本日(13日)、東京出張で厚生労働省に立ち寄ったついでに労働政策審議会の労働条件分科会を傍聴しました。かねてから反対してきたホワイトカラー・エグゼンプション(ホワエグ)の審議の最終報告書が出ると聞いていたからです。
結果は残念というか、やっぱりというか、労働者側は最後まで反対姿勢を崩しませんでしたが、結局、使用者側とその意向を受けた厚労省に押し切られて、「今後の労働時間法制のあり方」というタイトルの報告が最終提案通り確認され、厚労大臣に「建議」されることになりました。今後は法案が条文化されて3月には閣議決定を経て国会に提出される運びになりそうです。
国会では積み残しの労働者派遣法の改定の審議との絡みもあって、どうなるか予断を許しませんが、反対運動の場が労政審から国会に移ることだけはたしかです。今後とも断固反対の声を上げ続けるためにも、取り急ぎ重要なことだけを書いておきます。
第1に、問題の「高度プロフェッショナル制度」の狙いは、一定の業務と年収の労働者を労働時間の規制から外し、労働基準法の根幹をなす8時間労働制に大穴を開けることにあります。これは第一次安倍内閣のもとで2006年にいったん骨子がまとまりながら、2007年1月に「国民の理解が得られていない」という理由で国会提出が見送られたホワエグ案の焼き直しです。
第2に、今回の進め方は、労働者側が入っておらず、使用者側だけで構成された産業競争力会議の発議を受けて閣議決定を行い、厚労省(労政審)に法案の骨子づくりを押し付けたという点でも、労働者の「健康」の問題である労働時間を「国際競争力」の問題として規制緩和の柱に据えたという点でも、まさに無理が通れば道理が引っ込むの見本のようなやり方です。ずばり言えば、労働者の「いのち」よりも会社の「もうけ」を優先させてきたのが今回の法案論議です。
第3に、政府が「日本再生戦略 改定2014」に「新たな労働時間制度」の名の下にホワエグ法の制定を盛り込んだのは、過労死防止法が参議院で成立し制定された2014年6月20日のわずか4日後でした。同法はいろんな経過がありましたが、最後は自民党案が超党派議連案となって、全会一致の議員立法として成立したものです。それだけに政府の姿勢には理解に苦しむところがあります。いうまでもなく、過労死の最大の原因は異常に長い残業です。その残業を規制するのではなく、逆に規制を外すホワエグ法案は過労死防止法の目的に逆行するものです。
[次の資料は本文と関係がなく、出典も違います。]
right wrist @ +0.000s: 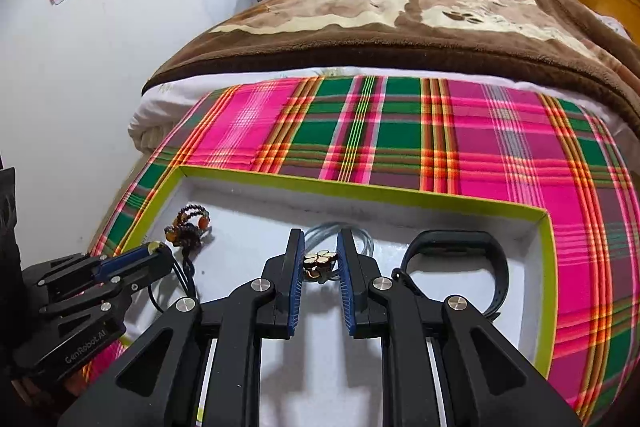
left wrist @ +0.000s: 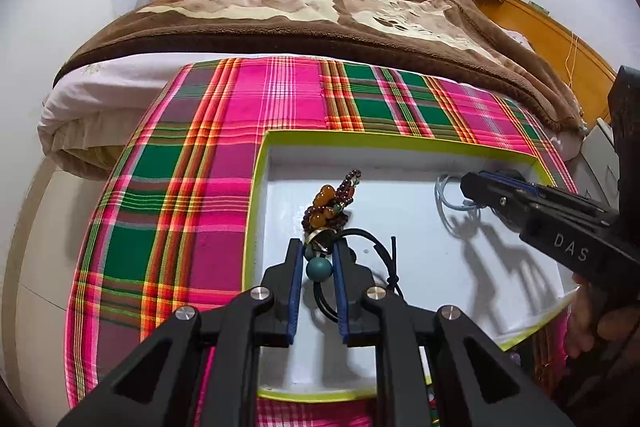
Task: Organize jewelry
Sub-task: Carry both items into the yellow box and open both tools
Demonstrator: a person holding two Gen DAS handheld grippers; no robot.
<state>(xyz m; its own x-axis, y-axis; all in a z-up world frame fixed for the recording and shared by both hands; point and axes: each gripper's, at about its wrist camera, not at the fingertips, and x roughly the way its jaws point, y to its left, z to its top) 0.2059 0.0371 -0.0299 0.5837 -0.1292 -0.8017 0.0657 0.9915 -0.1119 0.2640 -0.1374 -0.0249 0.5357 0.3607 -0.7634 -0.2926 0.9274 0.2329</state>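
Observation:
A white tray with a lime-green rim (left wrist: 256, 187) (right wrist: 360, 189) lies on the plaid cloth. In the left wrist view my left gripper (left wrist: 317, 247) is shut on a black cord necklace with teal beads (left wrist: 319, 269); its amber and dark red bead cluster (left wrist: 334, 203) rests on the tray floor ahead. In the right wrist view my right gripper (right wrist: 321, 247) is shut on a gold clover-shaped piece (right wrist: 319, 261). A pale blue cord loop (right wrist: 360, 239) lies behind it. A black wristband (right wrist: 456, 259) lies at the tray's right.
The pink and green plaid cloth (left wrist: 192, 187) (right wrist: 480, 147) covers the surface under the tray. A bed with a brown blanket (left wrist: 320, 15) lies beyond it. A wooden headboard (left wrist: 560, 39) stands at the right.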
第4に、今回の法案骨子にある高度専門職という業務要件は、いったん成立したらすぐに広げられると考えるべきです。経団連の榊原会長は全労働者の10%に広げるべきだと要求しています。今は1075万円以上となっている年収要件も、すぐに800万円、あるいはそれ以下に下げられるでしょう。そして遠からず、もともと経団連が提言していた400万円という線まで下げられることもありえます。そうなってから反対したのでは遅すぎます。蟻の穴から堤も壊れるといいます。労基法という堤はもう相当に壊れていますが、ホワエグ法が制定されると根幹から壊れてしまいます。だからこそホワエグ法を許してはなりません。
第5に、いまの提案どおり時間規制の除外対象者が「高度専門業務」で「年収1075万円以上」の労働者に限られるならまだましだ、ということにはけっしてなりません。厚労省の労災補償状況に関する資料によると、専門的・技術的職業従事者と管理的職業従事者を合わせた高度専門業務従事者は、すべての職業のなかで過労死(過労自殺を含む)が最も多発しています。1075万円以上の年収所得者は40代に多いと考えられます。この所得階層は過労死の多い年齢層とぴったり重なっています。その点で、今回のホワエグ法案は、業務から見ても年収から見ても、過労死のリスクの高い人々を狙い撃ちにしていると言えます。そういう過労死促進法はまっぴらごめんです。